燕皇见得他们这番姿态,也是意料之内,如果被他这几句不痛不痒的话就给吓到,两人也就不用去竞争什么皇位了,乖乖在家当个赋闲王爷便好。

        “冤枉不冤枉的,你们自己心知肚明便好。”

        燕皇靠在椅子上,他缓缓闭下眼睛,将先前的所有威压震慑尽皆收敛,淡然道:

        “历朝历代,没有哪一个君王能够容忍自己的手下功高震主,封无可封,一旦到了这个地步,他们便会实行削藩大计,不是明着削,便是暗着削,总之一句话,钝刀割慢肉,一步步清除对自己有威胁的权臣,从此君王高枕无忧,不用时刻担心有人来与他分一杯羹。”

        两个皇子仍旧跪在地下战战兢兢,但这会他们却是很用心的聆听着父皇的陈述,因为他们也很好奇,为什么父皇能够如此容忍晋王陈飞武?这个答案是他们一直想不通的,哪怕两人博览群书,对历史典故信手沾来,也不曾想通过父皇的用意。

        他们以为是自己的父皇很意气用事,念着当年一起与晋王陈飞武闯荡江湖的情分,所以才会对他如此容忍。

        然而他们把他们的父皇看的太简单了,却没想到自己才是最简单的那一个。

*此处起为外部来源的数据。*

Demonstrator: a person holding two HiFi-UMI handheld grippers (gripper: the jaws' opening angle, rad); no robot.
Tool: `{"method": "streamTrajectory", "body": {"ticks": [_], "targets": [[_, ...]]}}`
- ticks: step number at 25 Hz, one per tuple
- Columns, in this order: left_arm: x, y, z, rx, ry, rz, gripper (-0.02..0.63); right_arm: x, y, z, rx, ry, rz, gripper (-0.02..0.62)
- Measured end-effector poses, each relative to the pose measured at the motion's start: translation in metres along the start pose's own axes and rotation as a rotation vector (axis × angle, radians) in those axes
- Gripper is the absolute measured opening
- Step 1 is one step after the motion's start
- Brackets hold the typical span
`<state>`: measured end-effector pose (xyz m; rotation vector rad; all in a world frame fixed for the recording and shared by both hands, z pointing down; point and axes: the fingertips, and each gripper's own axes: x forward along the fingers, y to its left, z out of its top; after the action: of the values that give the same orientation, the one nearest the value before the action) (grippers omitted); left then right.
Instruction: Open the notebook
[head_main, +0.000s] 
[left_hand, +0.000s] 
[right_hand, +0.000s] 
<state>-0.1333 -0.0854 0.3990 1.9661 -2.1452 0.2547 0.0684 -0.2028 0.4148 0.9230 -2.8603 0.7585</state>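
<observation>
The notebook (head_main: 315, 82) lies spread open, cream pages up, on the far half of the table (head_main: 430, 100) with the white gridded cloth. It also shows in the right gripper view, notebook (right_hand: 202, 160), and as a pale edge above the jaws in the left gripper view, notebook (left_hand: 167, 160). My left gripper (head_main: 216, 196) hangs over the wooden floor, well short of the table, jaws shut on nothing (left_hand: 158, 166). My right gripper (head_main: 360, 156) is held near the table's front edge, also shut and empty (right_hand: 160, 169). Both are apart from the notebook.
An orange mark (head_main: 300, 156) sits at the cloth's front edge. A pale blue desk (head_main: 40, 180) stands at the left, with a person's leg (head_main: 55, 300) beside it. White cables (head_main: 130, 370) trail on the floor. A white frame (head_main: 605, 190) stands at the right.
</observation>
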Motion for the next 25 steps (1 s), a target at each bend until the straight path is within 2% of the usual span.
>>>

        “这些君王的做法并没有错,也是最正确的,但他们忽略的是,在做这种削藩的事情前,他们有没有考虑过外部的因素。”

        燕皇神色平静,他淡淡道:“就好比我大燕,如今我大燕尚有外敌虎视眈眈,即使他们难成气候,但也终究需要有人去平掉他们,这样的外部因素下,去随随便便削掉一个有功劳在身的藩王,会不会让其他武将寒了心?让他们不敢再对我大燕忠心耿耿,甚至直接生出反心?